» What is required
From the listing that follows, report the number of lines with the word "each" in them, and no other output.

++++++++++

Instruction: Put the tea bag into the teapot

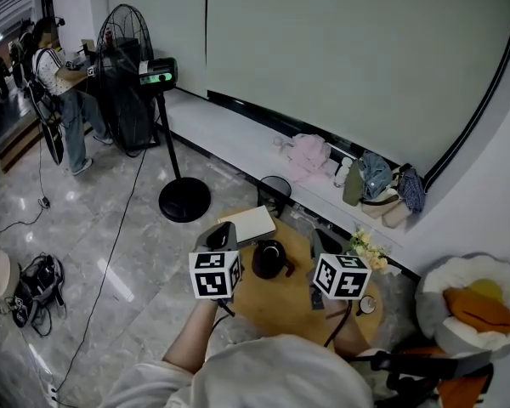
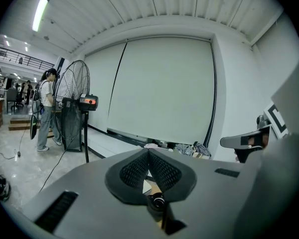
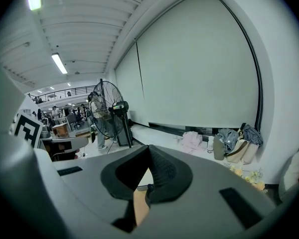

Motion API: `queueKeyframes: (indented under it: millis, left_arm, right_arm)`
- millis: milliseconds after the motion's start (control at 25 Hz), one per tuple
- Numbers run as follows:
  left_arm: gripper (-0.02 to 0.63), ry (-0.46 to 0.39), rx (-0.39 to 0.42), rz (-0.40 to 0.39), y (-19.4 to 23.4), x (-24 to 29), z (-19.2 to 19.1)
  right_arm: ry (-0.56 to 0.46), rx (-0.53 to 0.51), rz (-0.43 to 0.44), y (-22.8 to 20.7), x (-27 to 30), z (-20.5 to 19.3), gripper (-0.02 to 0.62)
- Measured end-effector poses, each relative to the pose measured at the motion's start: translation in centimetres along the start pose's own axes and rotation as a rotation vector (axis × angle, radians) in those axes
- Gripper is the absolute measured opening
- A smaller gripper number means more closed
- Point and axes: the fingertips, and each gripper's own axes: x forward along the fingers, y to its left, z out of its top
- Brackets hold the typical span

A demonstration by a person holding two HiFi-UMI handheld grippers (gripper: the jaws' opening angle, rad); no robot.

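In the head view a black teapot (image 1: 270, 258) stands upright near the middle of a small round wooden worktop (image 1: 276, 308), with a pale book (image 1: 251, 223) just beyond it at the far edge and a bunch of flowers (image 1: 367, 249) to its right. The left claw (image 1: 222, 235) hangs just left of the pot and the right claw (image 1: 326, 246) just right of it; both are held above the worktop and touch nothing. No tea bag can be made out anywhere on the worktop from here, and I cannot tell where it lies. In the left gripper view the left claw (image 2: 148, 152) has its tips pressed together with nothing between them. Through the gap lower down shows a small round dark knob (image 2: 156, 201), probably the teapot's lid. In the right gripper view the right claw (image 3: 149, 149) is likewise closed tip to tip and empty, with only a strip of worktop (image 3: 139, 208) seen past it. Judging by this, the task has not started: the bag is in neither claw, and picking it up, perhaps lifting the lid, and dropping it in all remain.
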Motion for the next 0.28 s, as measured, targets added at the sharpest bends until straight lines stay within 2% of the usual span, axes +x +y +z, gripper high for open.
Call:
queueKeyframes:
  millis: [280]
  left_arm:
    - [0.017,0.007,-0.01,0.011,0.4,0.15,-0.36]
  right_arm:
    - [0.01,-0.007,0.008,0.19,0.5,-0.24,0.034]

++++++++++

» Written response
2